Ami, durant trente ans de travaux et d’orages,
Par des périls nouveaux chaque jour éprouvé,
Jamais jour plus affreux pour moi ne s’est levé.
Mon fils eut des défauts ; l’amitié paternelle
Ne m’en figurait pas une image infidèle :
Mais son courage altier secondait mes desseins ;
Il soutenait le trône établi par mes mains ;
Et, s’il faut à tes yeux découvrir ma pensée,
De ce trône sanglant ma vieillesse lassée
Allait le résigner à mon malheureux fils.
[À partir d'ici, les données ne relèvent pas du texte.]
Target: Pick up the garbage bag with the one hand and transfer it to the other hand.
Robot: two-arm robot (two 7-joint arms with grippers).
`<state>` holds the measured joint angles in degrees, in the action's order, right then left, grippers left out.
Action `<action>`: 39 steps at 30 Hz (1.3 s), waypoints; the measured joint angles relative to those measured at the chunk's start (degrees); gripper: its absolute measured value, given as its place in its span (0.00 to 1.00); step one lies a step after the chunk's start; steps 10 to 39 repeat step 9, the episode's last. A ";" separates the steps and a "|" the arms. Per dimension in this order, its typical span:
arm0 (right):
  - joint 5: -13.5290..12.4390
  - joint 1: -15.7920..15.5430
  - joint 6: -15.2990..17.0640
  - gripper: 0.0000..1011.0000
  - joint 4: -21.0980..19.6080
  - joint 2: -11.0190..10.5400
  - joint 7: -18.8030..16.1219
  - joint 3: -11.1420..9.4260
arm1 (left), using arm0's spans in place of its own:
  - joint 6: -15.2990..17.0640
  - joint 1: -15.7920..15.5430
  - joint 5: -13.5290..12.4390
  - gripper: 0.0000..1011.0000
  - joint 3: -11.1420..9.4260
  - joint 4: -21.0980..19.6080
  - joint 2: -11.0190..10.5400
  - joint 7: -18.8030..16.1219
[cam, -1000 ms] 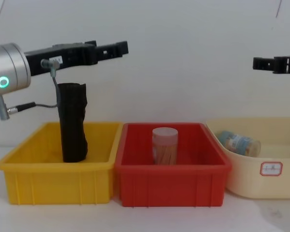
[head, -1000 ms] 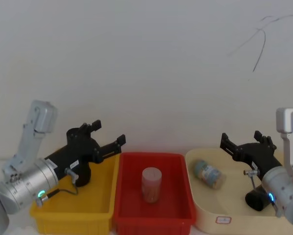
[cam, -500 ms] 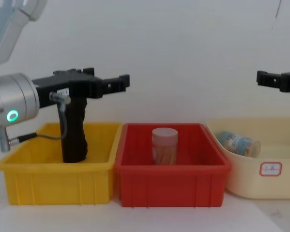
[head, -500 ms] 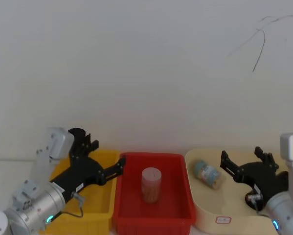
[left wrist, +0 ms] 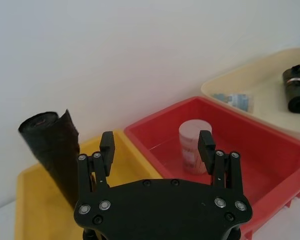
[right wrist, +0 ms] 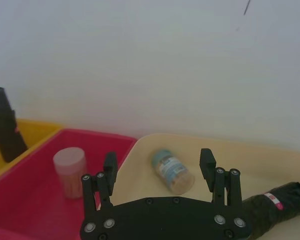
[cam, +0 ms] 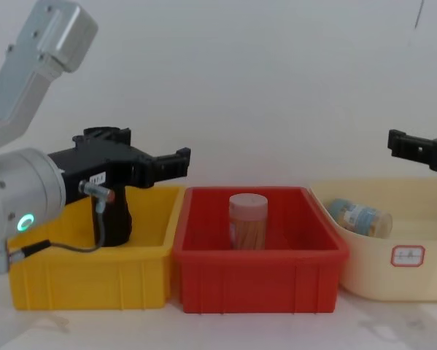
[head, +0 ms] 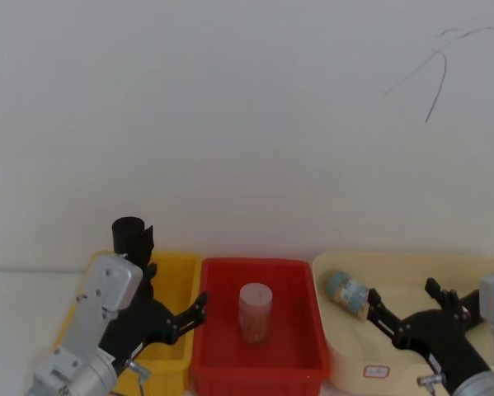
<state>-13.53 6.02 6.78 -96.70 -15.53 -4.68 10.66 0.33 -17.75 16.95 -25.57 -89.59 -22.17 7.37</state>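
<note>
Yellow bin (left wrist: 24, 200): garbage bag (left wrist: 52, 150) upright, beside spread left jaws.

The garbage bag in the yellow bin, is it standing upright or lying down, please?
Upright. The garbage bag stands on end in the yellow bin, its top rising above the rim, behind the open left gripper.

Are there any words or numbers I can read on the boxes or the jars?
None can be read.
Sticker on the front of the cream bin: red outline, its marks are too small to read.
Label on the lying jar: blurred.
Tag on the left gripper: too small to read.
</note>
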 joint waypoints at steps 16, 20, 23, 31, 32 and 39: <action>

Tu vois de quels effets mes projets sont suivis.
Mon cœur s’ouvre à tes yeux ; ouvre le tien de même ;
Dis-moi la vérité : je la crains, mais je l’aime.
Est-il vrai que mes fils se disputaient tous deux
Cette jeune beauté, cet objet dangereux,
Cette esclave ?

ELPÉNOR.

On prétend qu’ils ont brûlé pour elle :
Cet amour a produit leur sanglante querelle,
Elle a causé la mort du fils que vous pleurez.